Aylar önce, Antakya bölge toplantısına bütün bedenî hastalık ve rahatsızlıklarını hiçe sayarak iştirak eden Mersin Nur Kahramanlarından Ahmet Düzenli ağabeyle orada “nefis ve şeytanın üzerimizdeki sinsi planları’’ üzerine sohbet ettiğimiz bir sırada, Ahmet Ağabey: “Abdullah kardeş, çok dikkat edelim; lümmesinde her an bizi tuzağa düşürmek üzere sinsice sipere yatan şeytanın, lümmesinin kapısını açarak, serbest kalmasına fırsat vermeyelim. Aman şeytan lümmeden dışarı çıkmasın!” demişti.

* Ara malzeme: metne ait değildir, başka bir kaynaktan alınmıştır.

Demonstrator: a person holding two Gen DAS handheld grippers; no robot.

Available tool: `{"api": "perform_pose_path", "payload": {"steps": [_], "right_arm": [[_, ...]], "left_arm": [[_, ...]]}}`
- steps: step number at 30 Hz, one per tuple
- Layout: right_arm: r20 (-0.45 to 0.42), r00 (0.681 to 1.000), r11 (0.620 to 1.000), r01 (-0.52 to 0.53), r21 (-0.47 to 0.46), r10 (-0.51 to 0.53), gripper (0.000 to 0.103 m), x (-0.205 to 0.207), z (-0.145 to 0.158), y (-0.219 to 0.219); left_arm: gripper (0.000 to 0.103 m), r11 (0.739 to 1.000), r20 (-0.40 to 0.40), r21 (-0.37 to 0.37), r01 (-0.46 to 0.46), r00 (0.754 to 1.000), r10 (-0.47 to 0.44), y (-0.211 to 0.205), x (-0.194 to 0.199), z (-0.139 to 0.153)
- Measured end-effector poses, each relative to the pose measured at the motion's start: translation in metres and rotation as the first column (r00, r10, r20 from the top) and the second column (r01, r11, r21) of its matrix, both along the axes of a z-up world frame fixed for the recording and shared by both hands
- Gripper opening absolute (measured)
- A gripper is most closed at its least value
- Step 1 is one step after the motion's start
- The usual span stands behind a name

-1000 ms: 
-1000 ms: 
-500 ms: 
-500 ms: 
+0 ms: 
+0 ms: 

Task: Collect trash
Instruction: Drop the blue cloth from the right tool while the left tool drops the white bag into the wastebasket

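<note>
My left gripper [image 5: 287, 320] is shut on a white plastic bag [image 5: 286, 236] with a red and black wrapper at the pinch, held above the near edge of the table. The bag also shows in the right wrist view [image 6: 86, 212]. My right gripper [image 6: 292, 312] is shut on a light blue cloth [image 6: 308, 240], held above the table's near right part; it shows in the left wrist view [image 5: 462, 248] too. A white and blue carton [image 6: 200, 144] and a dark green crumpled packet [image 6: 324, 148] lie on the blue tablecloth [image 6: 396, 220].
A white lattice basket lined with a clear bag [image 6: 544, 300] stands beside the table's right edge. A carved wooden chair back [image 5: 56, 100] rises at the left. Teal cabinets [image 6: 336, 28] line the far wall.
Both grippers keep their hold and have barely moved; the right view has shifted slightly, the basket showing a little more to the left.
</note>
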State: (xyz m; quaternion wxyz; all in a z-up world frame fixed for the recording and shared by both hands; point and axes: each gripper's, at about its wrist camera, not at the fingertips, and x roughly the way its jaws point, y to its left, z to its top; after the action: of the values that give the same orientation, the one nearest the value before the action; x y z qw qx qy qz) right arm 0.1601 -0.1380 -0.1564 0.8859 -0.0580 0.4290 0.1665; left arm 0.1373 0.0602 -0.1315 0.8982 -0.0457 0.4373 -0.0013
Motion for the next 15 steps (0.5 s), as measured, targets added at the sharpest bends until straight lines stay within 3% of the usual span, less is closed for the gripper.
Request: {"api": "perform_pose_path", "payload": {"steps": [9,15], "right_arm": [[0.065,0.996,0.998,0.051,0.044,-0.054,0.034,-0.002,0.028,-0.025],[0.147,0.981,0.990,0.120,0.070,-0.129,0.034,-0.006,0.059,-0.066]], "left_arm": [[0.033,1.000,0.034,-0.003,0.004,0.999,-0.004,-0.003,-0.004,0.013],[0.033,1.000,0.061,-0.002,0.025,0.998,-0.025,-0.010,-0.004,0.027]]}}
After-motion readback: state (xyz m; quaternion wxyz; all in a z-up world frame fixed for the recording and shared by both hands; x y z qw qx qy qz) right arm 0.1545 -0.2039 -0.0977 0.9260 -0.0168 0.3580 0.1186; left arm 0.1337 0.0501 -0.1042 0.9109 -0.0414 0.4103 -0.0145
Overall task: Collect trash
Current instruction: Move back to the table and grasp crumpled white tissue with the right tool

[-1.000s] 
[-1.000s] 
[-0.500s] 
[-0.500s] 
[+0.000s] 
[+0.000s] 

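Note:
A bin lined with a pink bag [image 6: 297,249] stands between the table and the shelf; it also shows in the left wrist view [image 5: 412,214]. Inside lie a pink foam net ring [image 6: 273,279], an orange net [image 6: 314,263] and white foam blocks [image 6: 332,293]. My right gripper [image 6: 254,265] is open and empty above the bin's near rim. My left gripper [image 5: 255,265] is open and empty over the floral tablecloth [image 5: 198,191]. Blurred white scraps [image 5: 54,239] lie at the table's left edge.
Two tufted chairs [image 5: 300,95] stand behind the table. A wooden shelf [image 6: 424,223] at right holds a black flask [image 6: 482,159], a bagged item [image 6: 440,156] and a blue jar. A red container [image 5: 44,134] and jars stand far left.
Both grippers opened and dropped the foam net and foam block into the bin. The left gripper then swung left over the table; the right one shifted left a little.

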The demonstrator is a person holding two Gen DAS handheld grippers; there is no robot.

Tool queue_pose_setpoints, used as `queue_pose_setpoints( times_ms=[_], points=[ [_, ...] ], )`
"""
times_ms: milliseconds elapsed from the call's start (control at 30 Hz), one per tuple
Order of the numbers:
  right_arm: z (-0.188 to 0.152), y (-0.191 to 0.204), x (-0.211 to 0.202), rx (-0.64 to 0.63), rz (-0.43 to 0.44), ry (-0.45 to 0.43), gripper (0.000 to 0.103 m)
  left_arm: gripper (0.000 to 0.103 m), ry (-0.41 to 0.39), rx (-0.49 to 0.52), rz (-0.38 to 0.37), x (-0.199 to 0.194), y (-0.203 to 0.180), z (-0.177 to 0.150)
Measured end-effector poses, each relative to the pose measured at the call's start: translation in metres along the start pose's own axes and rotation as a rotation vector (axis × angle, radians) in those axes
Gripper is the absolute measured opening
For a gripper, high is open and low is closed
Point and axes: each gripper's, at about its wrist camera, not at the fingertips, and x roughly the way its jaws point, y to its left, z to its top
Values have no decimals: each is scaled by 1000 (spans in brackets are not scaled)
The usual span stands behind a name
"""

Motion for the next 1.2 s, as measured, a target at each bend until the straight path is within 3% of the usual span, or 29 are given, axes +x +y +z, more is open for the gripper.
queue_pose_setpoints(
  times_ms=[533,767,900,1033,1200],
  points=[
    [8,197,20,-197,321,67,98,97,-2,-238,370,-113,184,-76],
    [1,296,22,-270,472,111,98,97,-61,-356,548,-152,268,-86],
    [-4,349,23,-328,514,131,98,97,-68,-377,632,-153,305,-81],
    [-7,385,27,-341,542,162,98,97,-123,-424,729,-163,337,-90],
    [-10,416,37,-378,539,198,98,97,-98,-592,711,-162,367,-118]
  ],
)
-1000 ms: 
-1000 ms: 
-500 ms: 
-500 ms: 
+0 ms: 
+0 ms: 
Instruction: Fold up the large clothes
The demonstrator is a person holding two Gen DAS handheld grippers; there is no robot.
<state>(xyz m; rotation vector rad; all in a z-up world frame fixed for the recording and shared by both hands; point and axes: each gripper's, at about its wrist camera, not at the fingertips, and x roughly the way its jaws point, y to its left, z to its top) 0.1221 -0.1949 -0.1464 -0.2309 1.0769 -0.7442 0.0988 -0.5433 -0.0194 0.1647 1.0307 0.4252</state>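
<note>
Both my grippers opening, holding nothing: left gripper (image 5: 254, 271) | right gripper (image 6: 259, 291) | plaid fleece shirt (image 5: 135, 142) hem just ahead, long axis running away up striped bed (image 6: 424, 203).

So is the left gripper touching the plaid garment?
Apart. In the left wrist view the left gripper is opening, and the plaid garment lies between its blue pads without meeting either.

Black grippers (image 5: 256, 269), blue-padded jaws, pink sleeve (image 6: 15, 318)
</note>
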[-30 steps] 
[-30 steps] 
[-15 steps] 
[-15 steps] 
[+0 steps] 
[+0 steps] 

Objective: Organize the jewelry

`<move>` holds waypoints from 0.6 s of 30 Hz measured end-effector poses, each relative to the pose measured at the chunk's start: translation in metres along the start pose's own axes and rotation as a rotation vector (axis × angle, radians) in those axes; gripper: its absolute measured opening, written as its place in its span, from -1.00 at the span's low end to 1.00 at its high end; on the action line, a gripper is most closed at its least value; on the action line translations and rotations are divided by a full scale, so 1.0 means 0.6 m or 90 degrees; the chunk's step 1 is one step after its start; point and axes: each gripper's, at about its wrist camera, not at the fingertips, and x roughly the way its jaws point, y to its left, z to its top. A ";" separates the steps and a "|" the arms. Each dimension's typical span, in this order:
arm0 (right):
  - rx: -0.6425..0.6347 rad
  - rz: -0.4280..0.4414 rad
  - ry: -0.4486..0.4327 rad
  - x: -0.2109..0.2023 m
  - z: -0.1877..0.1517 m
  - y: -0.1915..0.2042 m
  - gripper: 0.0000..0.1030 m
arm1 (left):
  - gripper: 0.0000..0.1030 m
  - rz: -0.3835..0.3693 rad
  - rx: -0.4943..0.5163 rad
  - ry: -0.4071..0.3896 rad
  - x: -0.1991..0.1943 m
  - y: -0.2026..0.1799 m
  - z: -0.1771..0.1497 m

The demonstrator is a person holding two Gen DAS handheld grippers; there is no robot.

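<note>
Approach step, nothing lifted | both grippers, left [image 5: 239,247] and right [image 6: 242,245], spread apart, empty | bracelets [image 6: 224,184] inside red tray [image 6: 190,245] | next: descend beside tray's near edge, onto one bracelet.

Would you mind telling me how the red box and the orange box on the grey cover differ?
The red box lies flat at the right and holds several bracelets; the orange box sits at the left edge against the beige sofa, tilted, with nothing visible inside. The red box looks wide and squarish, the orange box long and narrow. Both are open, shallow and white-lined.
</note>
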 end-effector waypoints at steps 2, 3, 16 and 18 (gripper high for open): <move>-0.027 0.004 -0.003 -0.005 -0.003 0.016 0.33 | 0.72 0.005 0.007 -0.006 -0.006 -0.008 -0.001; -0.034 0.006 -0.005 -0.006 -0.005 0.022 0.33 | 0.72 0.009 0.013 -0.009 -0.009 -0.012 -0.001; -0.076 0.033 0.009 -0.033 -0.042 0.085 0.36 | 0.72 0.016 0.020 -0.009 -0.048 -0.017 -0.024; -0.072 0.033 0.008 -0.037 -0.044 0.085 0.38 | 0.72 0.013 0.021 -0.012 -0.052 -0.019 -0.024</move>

Ağabeyimizin bu sözü bende derin bir iz bıraktı. “Lümmenin kapısının açılmaması” sözü bana eski bir velinin başından geçen hikâyeyi çağrıştırdı; hikâye şu:
Eskiden maneviyat büyüklerinden bir veli, Kur’ân ve Hz. Resulullah’tan aldığı taktiklerle şeytanını alt ederek nefsini tezkiye etmiş; şeytanını da bir şişeye koyarak ağzını sıkıca kapamış. Hikâye bu ya, şeytanın mahpus olduğu şişeye, fazla merakından gözü takılan evin hanımı bu işin mahiyetini eşine sormuş. Veli zat hanımına: “Hatun bu şişenin içinde bizim en büyük düşmanımız şeytan-ı lain var. Mümkün olduğunca şişeye yaklaşma ve ondan uzak dur. Türlü türlü vaad ve hilelerle seni kandırıp sana şişenin kapağını açtırır. Bu ikimiz için de felâket olur. Şunu da unutma ki ben bu laini bu şişeye koymak için tam kırk yıl emek sarfettim.” demiş.
Şeytan bir yolunu bulup Sultan Hanımı kandırmış ve şişenin kapağını açtırarak serbest kalmış.
Peki sonra ne olmuş? Hikâyenin devamı bizce meçhul. Ama bu konuda tahmin yürütmek zor da değil: Şeytan muhatabına bir şekilde lümme kapısını açtırınca serbest kalır ve hemen bu büyük fırsatı değerlendirerek, lümmesinin diğer iç ve dış şubeleriyle irtibata geçerek büyük bir kuvvet kazanır; böylece baş edilemeyecek kadar bir güce ulaşır.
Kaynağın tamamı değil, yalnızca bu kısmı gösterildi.